IIRC, this is false regarding NumPy. The fundamental problem NumPy has is that it only vectorizes 1 operation for each pass through the data (or occasionally 2-3, like dot product). It can't do arbitrarily hybrid operations (like idk, maybe a[i] * b[i] / (|a[i]| + |b[i]|)) in one pass through your data. This is an inherent limitation in NumPy, and the lack of it is inherent in Numba. So you very much can expect speedups in some cases -- it just depends on what operations you are performing and how big your data is.

You're right, apart from np.einsum() and numexpr which is a separate package (albeit less drastic to use than Numba, because with numexpr you don't write your own loops).

I meant "occasionally 2-3, like dot product" to include stuff like einsum.
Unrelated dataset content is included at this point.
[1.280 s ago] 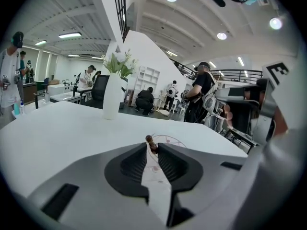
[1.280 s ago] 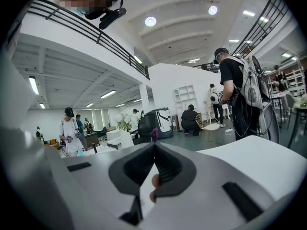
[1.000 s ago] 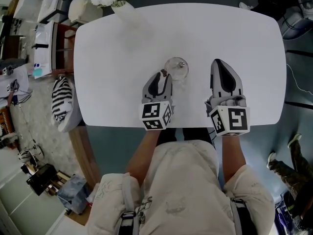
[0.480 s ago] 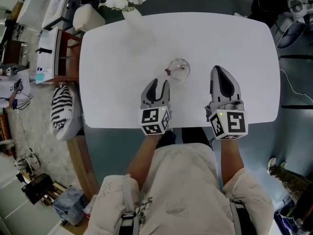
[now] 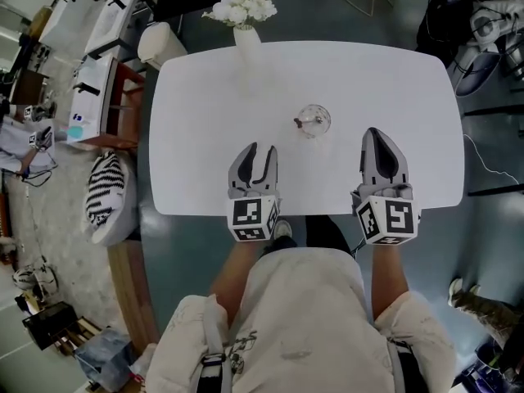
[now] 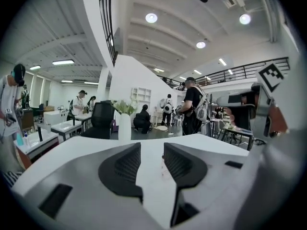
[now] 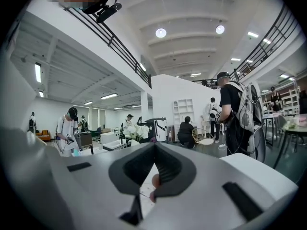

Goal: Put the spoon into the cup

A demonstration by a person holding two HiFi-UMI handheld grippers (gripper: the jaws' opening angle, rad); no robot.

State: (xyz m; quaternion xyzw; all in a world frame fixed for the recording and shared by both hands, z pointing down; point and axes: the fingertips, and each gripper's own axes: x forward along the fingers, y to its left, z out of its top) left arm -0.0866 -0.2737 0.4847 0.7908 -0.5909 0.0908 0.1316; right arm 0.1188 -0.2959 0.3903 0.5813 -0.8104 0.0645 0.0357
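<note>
The clear cup (image 5: 314, 121) stands on the white table (image 5: 196, 97), roughly midway between its left and right edges and a little nearer the near edge than the far one. The spoon (image 5: 303, 123) is already in it, its dark handle end leaning on the rim on the side facing the table's left edge.

Both grippers hang over the near edge, well apart from the cup, which lies beyond their tips and between the two. The left gripper (image 5: 260, 148) has just been opening its jaws; its own view (image 6: 151, 147) shows the fingers spread with only bare tabletop between them. The right gripper (image 5: 376, 133) has its fingers pressed together at the tips (its own view (image 7: 154, 145) shows the dark pads meeting in a point), and it holds nothing that can be made out.

A white vase of white flowers (image 5: 243, 15) stands at the far edge, toward the far left corner. The person's lap (image 5: 307, 301), in pale trousers, fills the space below the near edge.
</note>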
FWIW I found einsum was actually slower than tensordot last time I tried, so you may want to use that instead if this is still the case.

Yes, but it can be difficult to figure out the best way to make said carefully optimized numpy operations for anything moderately complicated. It can also be difficult or impossible to avoid extra memory allocations in numpy. Sometimes it's just quicker to bang out the obvious loop-based implementation in numba or cython.
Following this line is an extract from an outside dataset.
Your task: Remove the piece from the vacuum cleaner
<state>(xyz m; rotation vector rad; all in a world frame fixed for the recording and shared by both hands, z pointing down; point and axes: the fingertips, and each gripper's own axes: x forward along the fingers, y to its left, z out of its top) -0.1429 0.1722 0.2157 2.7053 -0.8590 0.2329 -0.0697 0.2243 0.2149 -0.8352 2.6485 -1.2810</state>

Also, numba does in fact support targeting the GPU,̶ b̶u̶t̶ ̶I̶ ̶t̶h̶i̶n̶k̶ ̶i̶t̶ ̶r̶e̶q̶u̶i̶r̶e̶s̶ ̶a̶ ̶l̶i̶c̶e̶n̶s̶e̶ ̶f̶o̶r̶ ̶n̶u̶m̶b̶a̶p̶r̶o̶ ̶(̶i̶.̶e̶.̶ ̶n̶o̶t̶ ̶f̶r̶e̶e̶,̶ ̶t̶h̶o̶u̶g̶h̶ ̶l̶a̶s̶t̶ ̶I̶ ̶u̶s̶e̶d̶ ̶i̶t̶ ̶t̶h̶e̶y̶ ̶h̶a̶d̶ ̶f̶r̶e̶e̶ ̶l̶i̶c̶e̶n̶s̶e̶s̶ ̶f̶o̶r̶ ̶s̶t̶u̶d̶e̶n̶t̶s̶)̶.̶ (edit: it's free now, see below).
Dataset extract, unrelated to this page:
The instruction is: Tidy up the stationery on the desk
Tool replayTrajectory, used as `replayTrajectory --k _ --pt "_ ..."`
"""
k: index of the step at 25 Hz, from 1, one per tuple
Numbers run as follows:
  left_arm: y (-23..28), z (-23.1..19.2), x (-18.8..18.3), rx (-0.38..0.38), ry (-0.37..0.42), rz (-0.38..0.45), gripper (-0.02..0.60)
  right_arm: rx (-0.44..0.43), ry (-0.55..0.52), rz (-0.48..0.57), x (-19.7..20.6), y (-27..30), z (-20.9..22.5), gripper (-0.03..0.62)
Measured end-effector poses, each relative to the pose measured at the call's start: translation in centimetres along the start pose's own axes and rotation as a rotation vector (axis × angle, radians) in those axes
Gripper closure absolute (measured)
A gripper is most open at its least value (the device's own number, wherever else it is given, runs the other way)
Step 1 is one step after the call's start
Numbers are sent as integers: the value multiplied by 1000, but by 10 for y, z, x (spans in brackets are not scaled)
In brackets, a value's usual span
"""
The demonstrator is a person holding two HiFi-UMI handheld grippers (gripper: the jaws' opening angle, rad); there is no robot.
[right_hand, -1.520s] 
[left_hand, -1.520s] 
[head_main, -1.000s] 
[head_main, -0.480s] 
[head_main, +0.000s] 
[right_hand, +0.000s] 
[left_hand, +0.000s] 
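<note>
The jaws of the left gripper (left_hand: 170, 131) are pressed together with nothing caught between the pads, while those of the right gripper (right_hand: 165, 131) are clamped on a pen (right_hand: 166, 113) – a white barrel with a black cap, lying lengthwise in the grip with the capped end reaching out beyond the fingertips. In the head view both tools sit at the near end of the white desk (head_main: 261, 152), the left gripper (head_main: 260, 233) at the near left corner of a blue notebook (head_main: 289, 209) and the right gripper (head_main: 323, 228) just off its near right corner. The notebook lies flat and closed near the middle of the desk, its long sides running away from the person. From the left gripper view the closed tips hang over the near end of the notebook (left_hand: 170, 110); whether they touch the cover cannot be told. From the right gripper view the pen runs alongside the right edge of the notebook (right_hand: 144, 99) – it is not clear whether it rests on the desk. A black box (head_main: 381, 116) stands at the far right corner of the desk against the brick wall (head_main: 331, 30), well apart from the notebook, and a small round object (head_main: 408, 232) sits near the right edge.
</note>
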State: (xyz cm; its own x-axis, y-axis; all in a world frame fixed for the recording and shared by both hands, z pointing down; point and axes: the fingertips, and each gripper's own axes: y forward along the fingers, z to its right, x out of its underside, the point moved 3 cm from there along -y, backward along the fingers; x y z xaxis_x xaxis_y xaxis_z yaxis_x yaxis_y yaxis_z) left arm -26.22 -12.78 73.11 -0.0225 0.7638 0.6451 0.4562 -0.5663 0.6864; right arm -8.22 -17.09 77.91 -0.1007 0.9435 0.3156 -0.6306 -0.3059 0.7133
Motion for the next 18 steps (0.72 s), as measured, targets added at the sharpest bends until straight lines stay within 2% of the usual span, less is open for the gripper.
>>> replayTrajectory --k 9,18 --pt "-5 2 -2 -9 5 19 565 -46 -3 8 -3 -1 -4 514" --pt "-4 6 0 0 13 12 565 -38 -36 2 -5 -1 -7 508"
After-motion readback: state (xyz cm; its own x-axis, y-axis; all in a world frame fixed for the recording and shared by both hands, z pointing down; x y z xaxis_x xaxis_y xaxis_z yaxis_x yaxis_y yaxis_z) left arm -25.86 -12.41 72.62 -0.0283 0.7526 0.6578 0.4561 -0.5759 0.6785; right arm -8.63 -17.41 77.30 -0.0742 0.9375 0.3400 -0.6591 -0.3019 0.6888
Thanks, I remember it used to cost money but I couldn't remember if it still did.

I guess NVidia figure they can make more selling cards than charging for the library !

Numba is not made by NVidia. It is [1] made by Anaconda (formerly Continuum Analytics), which was co-founded by Travis Oliphant, the primary author of NumPy.

[1] (primarily - it's open source)

Right, but the NVidia drivers are free for it now, whereas they didn’t used to be according to the OP.

They aren't drivers, it's just the ability to generate CUDA kernels in Numba. It has nothing to do with Nvidia supporting it, they were not involved AFAIK.

Interesting, thanks :-) either way, we’re all set to accelerate Python code on the GPU! Personally I intend to focus my efforts here rather than learning Julia.

Yeah, but sometimes it's pretty hard to avoid simple loops in numpy code. This is where these tools can drastically speed up your code.

In order to achieve good performance, all numpy code should be vectorized.

The main use I've found for numba (I'm a theoretical physics/maths undergrad), is avoiding memory allocations in tight loops. There are some cases where I've found it hard to wrangle and arrange my numpy/scipy code such that all the vectorized operations happen in-place without extraneous allocations (in my case the difficulties have been with scipy's sparse arrays, although I can't remember the exact problems).

You can use Numpy in Cython.

Second this. Cython's memory view for numpy array is great.

In particular, if you find you cannot use vectorized functions in numpy or scipy and absolutely MUST index, then typing the array in Cython is a life saver. Indexed operations on numpy arrays without Cython is very slow. (eg https://stackoverflow.com/q/22239199/300539)

Agree. It's a bit surprising to see that numpy indexed operations are even slower than the built-in list in this example. It seems the idiomatic numpy way to perform the iterations is through vectorization, but that often leads to code that is not straightforward to reason about. For this example, I'd prefer the simplicity of the Cython for-loop when it comes to optimization.

That's because with generic python code the values in a numpy array need to be boxed into python objects leading to extra memory allocations (whereas they would already be boxed in the built-in list case).